Exercise description: Please print the entries below exactly, from the line with "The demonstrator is" through the line with "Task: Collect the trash", including both of those lines and leaving out all others.

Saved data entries

»»

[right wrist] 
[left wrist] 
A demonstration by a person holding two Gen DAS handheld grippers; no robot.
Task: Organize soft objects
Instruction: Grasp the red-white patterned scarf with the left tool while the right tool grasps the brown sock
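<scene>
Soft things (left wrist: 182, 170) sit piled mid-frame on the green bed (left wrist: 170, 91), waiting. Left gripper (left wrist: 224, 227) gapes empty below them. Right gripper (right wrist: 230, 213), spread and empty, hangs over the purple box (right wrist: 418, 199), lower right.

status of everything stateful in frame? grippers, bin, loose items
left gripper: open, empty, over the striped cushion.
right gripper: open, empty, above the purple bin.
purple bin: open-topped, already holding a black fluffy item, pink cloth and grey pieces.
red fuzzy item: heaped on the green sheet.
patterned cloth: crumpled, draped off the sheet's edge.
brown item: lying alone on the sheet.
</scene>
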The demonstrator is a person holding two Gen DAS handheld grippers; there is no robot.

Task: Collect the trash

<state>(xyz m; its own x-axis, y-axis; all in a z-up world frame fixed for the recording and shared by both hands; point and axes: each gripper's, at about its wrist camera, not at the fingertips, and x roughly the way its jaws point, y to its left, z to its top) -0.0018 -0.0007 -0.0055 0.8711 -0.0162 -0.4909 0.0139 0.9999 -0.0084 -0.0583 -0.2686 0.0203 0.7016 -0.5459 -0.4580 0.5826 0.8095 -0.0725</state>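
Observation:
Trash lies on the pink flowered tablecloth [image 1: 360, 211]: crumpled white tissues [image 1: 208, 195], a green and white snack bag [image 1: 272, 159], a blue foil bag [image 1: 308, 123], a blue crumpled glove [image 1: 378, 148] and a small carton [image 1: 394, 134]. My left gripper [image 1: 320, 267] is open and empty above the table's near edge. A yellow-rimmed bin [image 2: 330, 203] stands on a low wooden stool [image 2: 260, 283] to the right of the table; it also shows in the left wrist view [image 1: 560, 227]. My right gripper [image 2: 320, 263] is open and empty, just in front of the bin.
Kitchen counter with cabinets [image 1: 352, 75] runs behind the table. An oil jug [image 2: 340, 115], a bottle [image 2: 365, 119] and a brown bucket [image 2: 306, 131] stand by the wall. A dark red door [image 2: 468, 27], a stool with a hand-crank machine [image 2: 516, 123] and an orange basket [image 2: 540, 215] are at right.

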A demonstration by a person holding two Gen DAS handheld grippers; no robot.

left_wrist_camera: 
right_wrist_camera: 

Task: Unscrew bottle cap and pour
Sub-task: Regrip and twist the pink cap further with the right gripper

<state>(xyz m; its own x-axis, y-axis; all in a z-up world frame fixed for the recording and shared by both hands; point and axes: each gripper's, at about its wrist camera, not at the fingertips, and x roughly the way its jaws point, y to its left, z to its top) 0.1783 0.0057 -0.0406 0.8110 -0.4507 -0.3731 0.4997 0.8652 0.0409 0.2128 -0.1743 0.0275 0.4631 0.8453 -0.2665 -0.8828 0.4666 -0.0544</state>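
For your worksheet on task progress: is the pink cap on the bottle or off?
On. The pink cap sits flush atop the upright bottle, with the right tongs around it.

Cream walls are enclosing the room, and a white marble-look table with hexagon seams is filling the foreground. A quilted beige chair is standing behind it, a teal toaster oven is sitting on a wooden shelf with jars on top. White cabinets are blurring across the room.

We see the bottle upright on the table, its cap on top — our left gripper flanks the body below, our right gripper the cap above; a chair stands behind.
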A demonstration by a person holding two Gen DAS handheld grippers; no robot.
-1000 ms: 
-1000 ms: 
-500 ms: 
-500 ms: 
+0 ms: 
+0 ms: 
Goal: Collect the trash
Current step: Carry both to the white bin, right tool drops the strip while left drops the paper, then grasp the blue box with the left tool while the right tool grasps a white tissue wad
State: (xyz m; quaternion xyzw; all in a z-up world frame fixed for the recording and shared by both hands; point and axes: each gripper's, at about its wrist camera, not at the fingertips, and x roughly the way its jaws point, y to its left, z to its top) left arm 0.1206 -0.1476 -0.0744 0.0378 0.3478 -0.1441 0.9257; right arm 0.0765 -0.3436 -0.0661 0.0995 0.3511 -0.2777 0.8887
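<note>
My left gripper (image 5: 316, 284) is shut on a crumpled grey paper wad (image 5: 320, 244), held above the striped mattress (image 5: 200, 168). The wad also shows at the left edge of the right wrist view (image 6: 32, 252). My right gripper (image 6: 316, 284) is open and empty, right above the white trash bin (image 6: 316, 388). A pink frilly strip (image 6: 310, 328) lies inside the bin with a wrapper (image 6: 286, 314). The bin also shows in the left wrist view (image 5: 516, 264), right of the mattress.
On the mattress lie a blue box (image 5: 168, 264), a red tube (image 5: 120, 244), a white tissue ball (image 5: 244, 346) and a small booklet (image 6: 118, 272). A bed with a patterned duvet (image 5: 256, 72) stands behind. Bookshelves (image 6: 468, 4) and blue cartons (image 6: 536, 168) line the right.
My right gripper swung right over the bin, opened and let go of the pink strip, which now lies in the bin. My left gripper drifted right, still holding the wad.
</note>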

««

Answer to this task:
The demonstrator is a person holding two Gen DAS handheld grippers; there is no robot.

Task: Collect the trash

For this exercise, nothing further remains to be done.